Laptop zeigt Präsentationsfolie des PEPA 2

In increasingly networked industrial environments, electromagnetic compatibility (EMC) is becoming increasingly important. This is because unwanted currents, known as leakage currents, can occur on protective cables (PE) and equipotential equalisation cables (PA), especially in industrial plants in which motors controlled by frequency converters are used. These often have negative effects on machines and systems. The Technical University (TU) of Darmstadt has therefore initiated the “PEPA” research project to “determinate, predict and reduce PE/PA currents in networks with a high proportion of frequency converters.” It was funded by the Federal Ministry for Economic Affairs and Climate Protection as part of the “Research for an environmentally friendly, reliable and affordable power supply” tender. The project partners from research and industry worked on various aspects of the topic under the project management of Project developer Jülich, including the leading provider of integrated solutions and branded products in the field of cable and connection technology, which developed zeroCM® technology for reducing leakage currents for the project. The second round of PEPA has been running since November 2023 with a full budget of 1.39 million euros for a three-year period. LAPP is working on further improving EMC for cables for drive systems, particularly for servomotors.

Teilnehmer des Pepa 2 Konsortialtreffens betrachten die Ausstellung bei LAPP
Stefan Hilsenbeck, LAPP, beim Konsortialtreffen

Innovative cable design increases EMC

In the first PEPA project, LAPP was responsible for the work package “Couplings between neighbouring cables and with system parts. Measurements and optimisation of the cable design”. Stefan Hilsenbeck, Head of Advanced Technology Development at LAPP, explains: “The cross-company research was interesting and attractive for LAPP because we were able to work together with our partners on a complex topic from the world of automation and drive systems. Among other things, this involved the correct selection and professional installation of the connection components – and we at LAPP naturally have a lot to contribute in this regard.“

Based on the measurement results of the reference structure, which was developed in-house within the research project, LAPP engineers developed a new approach to EMC in cable technology. Previously, the construction was based on small outer diameters and optical symmetry, while the EMC problem was usually solved by shielding. With zeroCM®, LAPP is now taking a different path: the cable is visually asymmetrical, but achieves complete electromagnetic symmetry while simultaneously using reduced shielding. The effectiveness of this approach was confirmed in a research project with a prototype cable, now a series product under the name of ÖLFLEX® SERVO FD zeroCM, through tests with the project partners.

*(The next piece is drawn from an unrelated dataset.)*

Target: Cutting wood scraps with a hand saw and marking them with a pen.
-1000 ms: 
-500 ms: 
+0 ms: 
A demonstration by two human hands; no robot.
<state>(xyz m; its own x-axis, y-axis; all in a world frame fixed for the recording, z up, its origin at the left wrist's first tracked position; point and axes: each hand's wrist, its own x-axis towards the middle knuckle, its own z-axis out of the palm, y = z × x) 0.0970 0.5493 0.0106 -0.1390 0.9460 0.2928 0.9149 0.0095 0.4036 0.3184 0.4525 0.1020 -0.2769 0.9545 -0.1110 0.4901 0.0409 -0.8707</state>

PEPA 2: Further development work for the future of the Smart Factory

Although the new technology does not eliminate the causes of leakage currents, it does reduce them by up to 80 percent. This also reduces the load on the frequency converter, so that longer cables can be used without exceeding the specifications of the converter. In addition, zeroCM® technology prevents voltage levels on the mass/earthing potential on the consumer side, which is particularly important when analogue encoders or other sensitive sensors are used, for example.

In the second round of the research project, LAPP is analysing the role of hybrid cables in interference current flows and is working on a so-called One-Cable Solution (OCS) for servomotors. The background: Servomotors, which are often used in industrial machines and systems, are traditionally supplied by two cables – a power cable and a data cable that transmits various parameters such as the speed, angular position of the rotor or the temperature to the controller. With one-cable solutions, data and power cores are integrated into a common cable. Here, LAPP already offers a wide range of products in line with the common manufacturers and transmission standards. When developing such cables, great care must be taken to ensure that the strong currents in the power cable do not “crosstalk” onto the sensitive data channel of the control cable, i.e. that they cannot lead to interference signals.

The innovative zeroCM® technology approach will be used to further reduce cross-coupling in combined power and control cables for servomotors in addition to reducing leakage currents. The advantages of a solution with just one cable are manifold: one cable takes up less space than two, the approach saves material, reduces the complexity of the connection and facilitates the dynamic routing of cables, for example in cable chains.

Stefan Hilsenbeck comments: “We were extremely satisfied with the result of PEPA: with zeroCM® technology, we have not only developed an innovation that offers tangible advantages to our customers as part of the development towards the Smart Factory, but we have also been able to build up on generally important expertise on topics such as EMC and drive systems, which are highly relevant to our customers and ourselves. This is why we were immediately on board for the successor project PEPA2 and look forward to the opportunity to collaborate with our partners from research and industry, including SEW, Danfoss, Magnetec, Bender and Dovitech.“

LAPP’s involvement in PEPA and PEPA2 is divided into a whole range of research projects in which the company is involved, including projects on direct current (DC-INDUSTRIE, DC-INDUSTRIE2, ODCA), energy grids in automated production plants (DC|hyPASim) or the development of solutions for photovoltaics integrated into construction works (BIPV, BIPV2 and BALDACHIN).